[[ MATERIAL FOR THE TASK open ]]

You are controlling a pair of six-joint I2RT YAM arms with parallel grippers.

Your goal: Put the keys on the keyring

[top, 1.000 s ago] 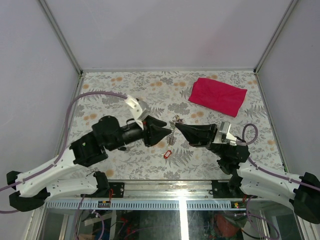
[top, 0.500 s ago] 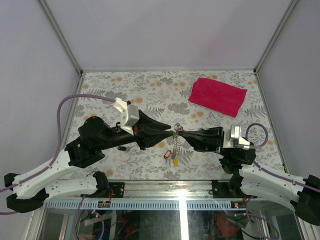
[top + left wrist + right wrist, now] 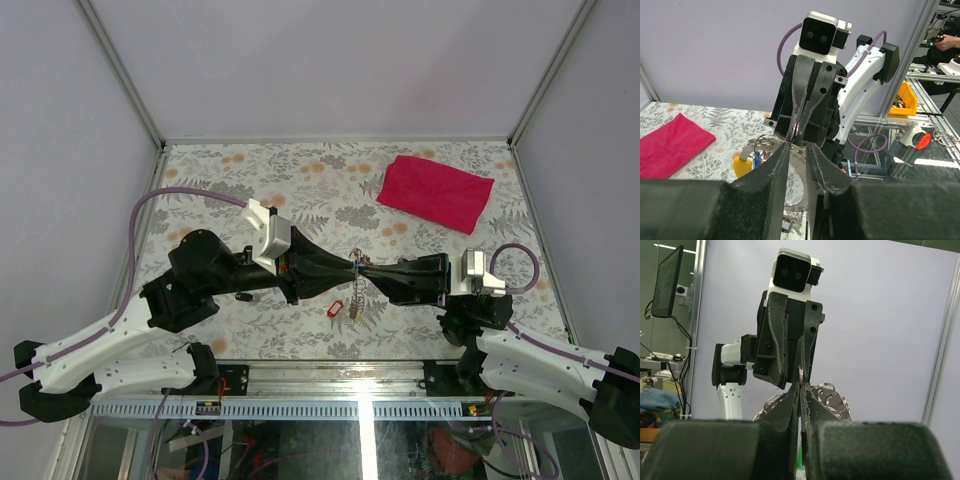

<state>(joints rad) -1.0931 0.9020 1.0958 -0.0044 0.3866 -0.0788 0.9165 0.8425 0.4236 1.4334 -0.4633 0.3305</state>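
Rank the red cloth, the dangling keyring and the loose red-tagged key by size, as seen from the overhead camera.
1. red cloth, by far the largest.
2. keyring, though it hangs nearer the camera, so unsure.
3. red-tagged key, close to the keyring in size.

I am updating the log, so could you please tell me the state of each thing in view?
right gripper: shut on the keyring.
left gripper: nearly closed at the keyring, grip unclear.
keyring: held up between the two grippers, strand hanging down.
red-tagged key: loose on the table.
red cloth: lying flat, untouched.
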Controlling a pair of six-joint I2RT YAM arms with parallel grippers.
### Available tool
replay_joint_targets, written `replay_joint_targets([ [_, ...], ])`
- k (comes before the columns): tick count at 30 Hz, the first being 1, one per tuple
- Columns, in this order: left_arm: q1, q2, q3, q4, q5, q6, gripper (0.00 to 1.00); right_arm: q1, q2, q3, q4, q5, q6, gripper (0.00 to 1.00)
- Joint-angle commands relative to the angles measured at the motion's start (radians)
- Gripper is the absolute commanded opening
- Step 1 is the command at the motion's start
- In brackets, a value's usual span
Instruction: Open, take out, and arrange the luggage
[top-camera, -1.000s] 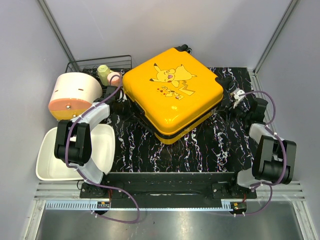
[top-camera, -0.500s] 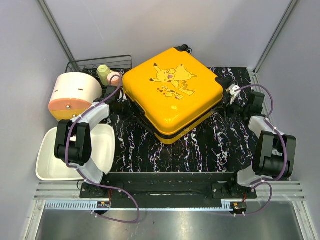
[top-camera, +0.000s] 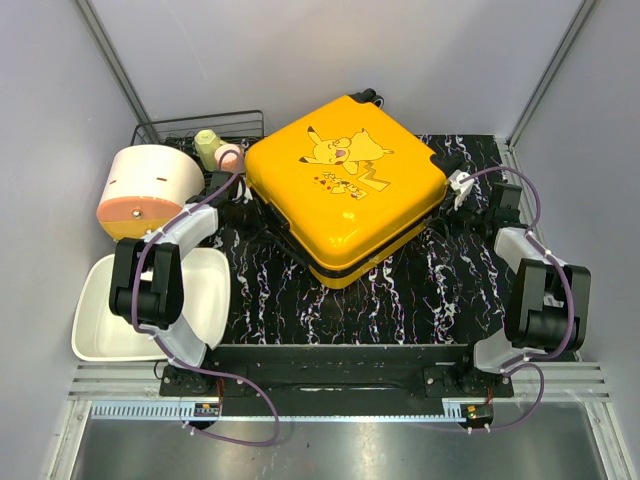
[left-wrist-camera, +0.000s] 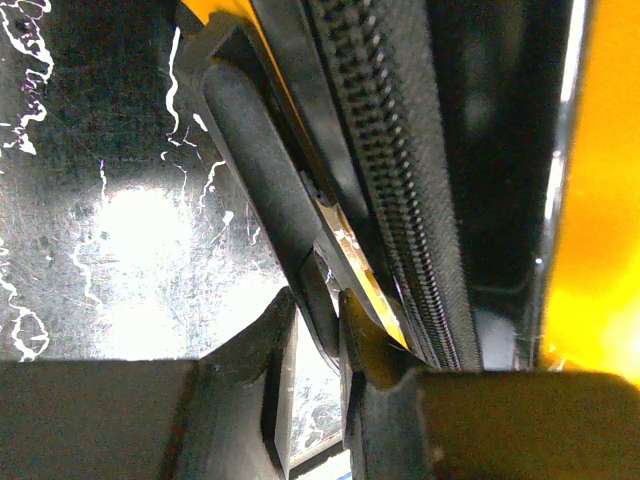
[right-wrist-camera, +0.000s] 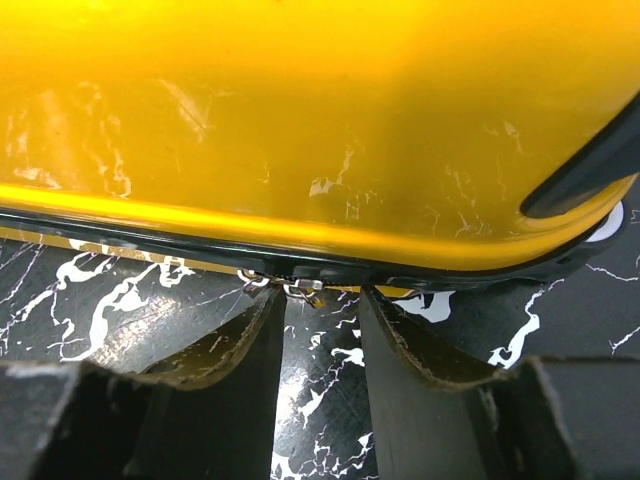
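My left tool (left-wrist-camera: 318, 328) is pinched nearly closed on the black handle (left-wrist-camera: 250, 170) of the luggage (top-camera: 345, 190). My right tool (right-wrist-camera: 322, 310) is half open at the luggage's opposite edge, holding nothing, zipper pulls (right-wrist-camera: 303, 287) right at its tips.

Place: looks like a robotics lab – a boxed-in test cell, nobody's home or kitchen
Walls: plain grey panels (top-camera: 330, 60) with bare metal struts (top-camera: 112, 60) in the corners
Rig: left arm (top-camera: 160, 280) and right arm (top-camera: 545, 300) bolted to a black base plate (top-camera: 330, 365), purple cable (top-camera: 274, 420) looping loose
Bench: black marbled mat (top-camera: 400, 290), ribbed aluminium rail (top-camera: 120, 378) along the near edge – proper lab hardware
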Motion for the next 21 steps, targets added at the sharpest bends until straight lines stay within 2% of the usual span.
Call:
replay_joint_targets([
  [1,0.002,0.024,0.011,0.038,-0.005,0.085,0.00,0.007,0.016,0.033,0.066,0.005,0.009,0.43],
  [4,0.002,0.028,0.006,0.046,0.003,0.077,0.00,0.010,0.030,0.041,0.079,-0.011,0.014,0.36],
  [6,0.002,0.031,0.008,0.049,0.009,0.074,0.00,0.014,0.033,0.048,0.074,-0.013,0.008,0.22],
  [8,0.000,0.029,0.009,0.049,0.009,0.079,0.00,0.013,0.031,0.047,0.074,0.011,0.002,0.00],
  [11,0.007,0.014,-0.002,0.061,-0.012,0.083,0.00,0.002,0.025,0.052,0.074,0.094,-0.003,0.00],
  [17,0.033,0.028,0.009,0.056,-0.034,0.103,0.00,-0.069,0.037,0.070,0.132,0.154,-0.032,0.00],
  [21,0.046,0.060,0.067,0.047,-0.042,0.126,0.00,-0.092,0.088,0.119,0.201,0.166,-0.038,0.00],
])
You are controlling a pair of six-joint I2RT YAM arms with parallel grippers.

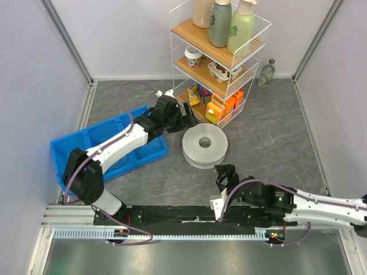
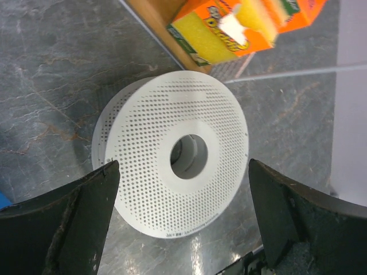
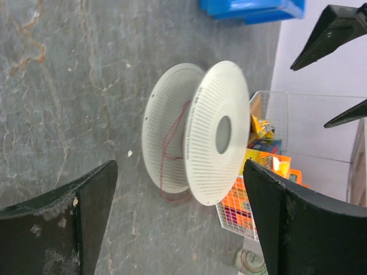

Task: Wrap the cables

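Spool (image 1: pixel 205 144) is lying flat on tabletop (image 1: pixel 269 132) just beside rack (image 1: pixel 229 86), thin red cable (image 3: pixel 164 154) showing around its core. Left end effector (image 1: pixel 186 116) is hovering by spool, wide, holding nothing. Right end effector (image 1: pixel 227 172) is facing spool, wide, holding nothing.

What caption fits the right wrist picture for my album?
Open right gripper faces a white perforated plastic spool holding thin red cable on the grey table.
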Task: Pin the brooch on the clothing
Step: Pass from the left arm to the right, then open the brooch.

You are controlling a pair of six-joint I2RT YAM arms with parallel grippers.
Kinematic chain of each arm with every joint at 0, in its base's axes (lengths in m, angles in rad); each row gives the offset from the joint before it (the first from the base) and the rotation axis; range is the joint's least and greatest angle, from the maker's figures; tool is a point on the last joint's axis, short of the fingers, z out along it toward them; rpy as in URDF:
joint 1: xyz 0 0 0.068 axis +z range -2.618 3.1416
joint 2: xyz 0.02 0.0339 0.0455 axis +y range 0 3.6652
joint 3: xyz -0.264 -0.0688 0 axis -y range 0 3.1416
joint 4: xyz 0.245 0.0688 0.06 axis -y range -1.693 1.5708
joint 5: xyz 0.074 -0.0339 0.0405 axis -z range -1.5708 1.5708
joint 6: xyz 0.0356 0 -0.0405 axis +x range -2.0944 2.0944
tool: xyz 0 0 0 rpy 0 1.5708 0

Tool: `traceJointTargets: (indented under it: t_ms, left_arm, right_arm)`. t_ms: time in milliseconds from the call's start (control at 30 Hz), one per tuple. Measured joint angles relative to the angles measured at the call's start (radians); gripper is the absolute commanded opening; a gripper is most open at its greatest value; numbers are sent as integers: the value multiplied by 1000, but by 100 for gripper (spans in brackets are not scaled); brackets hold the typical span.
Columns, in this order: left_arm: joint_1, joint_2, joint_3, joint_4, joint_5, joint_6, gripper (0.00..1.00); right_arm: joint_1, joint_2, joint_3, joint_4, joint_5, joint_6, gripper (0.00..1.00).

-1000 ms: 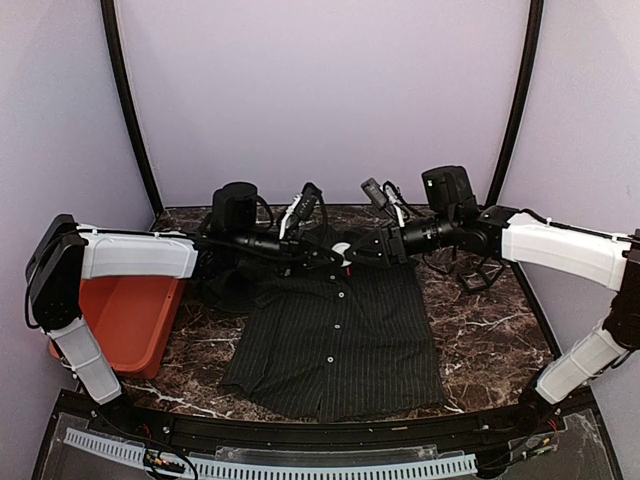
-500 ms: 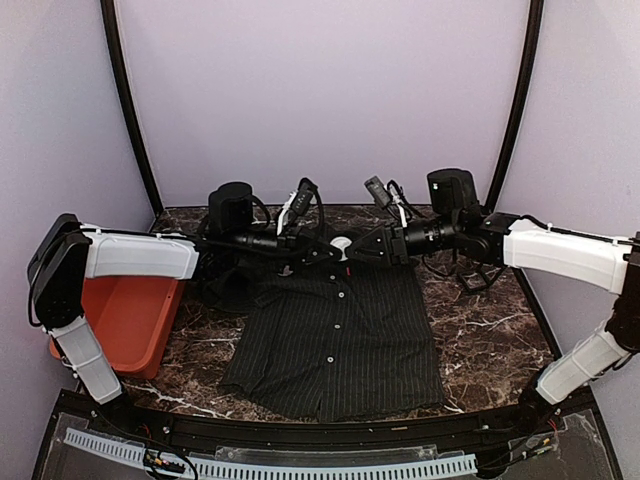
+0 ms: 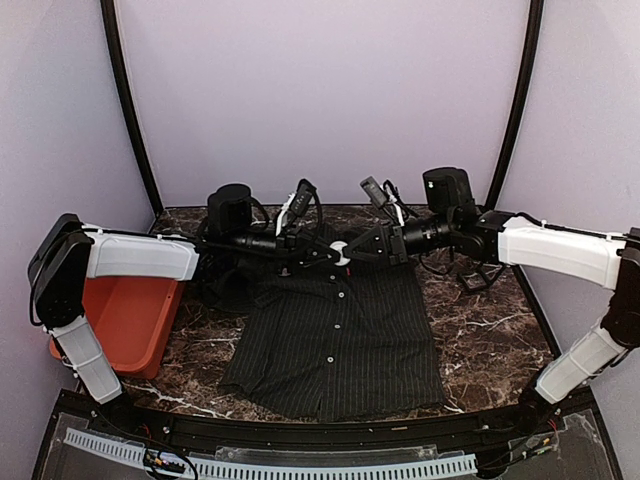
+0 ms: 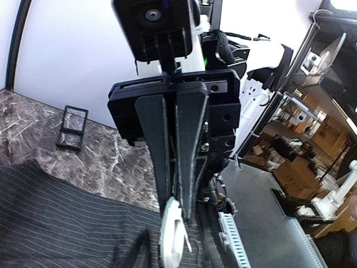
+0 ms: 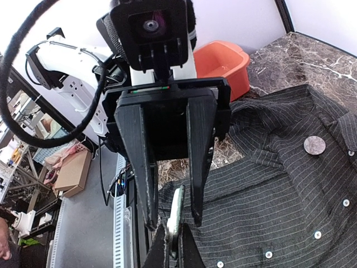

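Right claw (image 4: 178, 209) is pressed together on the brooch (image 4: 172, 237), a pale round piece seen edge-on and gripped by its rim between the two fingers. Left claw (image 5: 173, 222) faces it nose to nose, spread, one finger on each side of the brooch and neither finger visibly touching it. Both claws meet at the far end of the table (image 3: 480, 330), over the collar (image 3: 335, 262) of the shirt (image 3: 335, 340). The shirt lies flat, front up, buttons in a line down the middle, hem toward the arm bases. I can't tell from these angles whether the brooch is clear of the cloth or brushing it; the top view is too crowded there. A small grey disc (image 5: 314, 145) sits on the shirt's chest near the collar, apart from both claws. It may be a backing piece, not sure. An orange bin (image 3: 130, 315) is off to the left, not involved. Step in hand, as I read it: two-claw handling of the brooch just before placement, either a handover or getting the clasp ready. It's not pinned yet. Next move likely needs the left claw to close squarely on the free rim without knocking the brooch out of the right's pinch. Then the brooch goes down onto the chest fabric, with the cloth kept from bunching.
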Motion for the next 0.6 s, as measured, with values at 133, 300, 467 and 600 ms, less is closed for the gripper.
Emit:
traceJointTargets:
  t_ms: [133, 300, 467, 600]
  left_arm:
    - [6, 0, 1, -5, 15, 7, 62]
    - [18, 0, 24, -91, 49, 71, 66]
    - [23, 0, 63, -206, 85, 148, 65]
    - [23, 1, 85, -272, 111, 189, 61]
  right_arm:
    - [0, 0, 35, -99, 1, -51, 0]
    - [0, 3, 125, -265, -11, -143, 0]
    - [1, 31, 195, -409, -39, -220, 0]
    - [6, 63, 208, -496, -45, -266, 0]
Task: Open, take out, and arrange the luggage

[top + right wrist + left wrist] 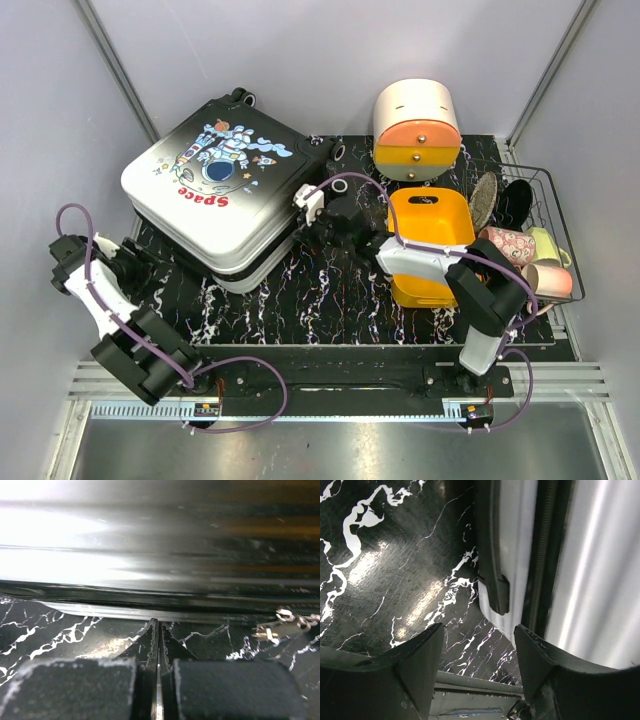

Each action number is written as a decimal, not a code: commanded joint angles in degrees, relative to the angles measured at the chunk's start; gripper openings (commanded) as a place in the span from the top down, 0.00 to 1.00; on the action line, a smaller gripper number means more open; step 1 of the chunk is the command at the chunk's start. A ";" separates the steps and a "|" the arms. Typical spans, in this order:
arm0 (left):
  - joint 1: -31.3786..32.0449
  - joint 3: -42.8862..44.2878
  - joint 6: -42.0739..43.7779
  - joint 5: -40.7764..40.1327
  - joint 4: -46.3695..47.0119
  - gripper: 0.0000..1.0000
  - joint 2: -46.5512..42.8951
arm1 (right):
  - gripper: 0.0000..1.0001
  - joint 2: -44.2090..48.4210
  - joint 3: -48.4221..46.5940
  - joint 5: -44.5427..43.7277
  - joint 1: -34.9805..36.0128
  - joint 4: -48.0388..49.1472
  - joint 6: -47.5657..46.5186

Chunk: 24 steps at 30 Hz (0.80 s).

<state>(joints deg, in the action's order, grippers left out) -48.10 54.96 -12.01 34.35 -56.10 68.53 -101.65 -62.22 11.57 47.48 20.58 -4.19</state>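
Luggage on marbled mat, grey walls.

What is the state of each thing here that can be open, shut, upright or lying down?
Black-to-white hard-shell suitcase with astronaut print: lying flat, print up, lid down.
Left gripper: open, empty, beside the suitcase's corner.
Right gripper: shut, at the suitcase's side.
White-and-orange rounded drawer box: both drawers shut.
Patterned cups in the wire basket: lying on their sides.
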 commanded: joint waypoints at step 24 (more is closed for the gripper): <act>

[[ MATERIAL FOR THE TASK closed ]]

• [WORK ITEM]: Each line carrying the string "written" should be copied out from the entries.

• [TASK OUTPUT]:
replay_joint_targets, written `replay_joint_targets([ [_, ...], ])`
Each action number is written as a decimal, not a code: commanded joint angles in degrees, relative to the angles measured at the chunk's start; gripper openings (commanded) as a place in the span from the top down, 0.00 to 1.00; on the action line, a smaller gripper number means more open; step 1 of the chunk is the command at the chunk's start. A ";" separates the steps and a "|" the arms. Typical spans, in this order:

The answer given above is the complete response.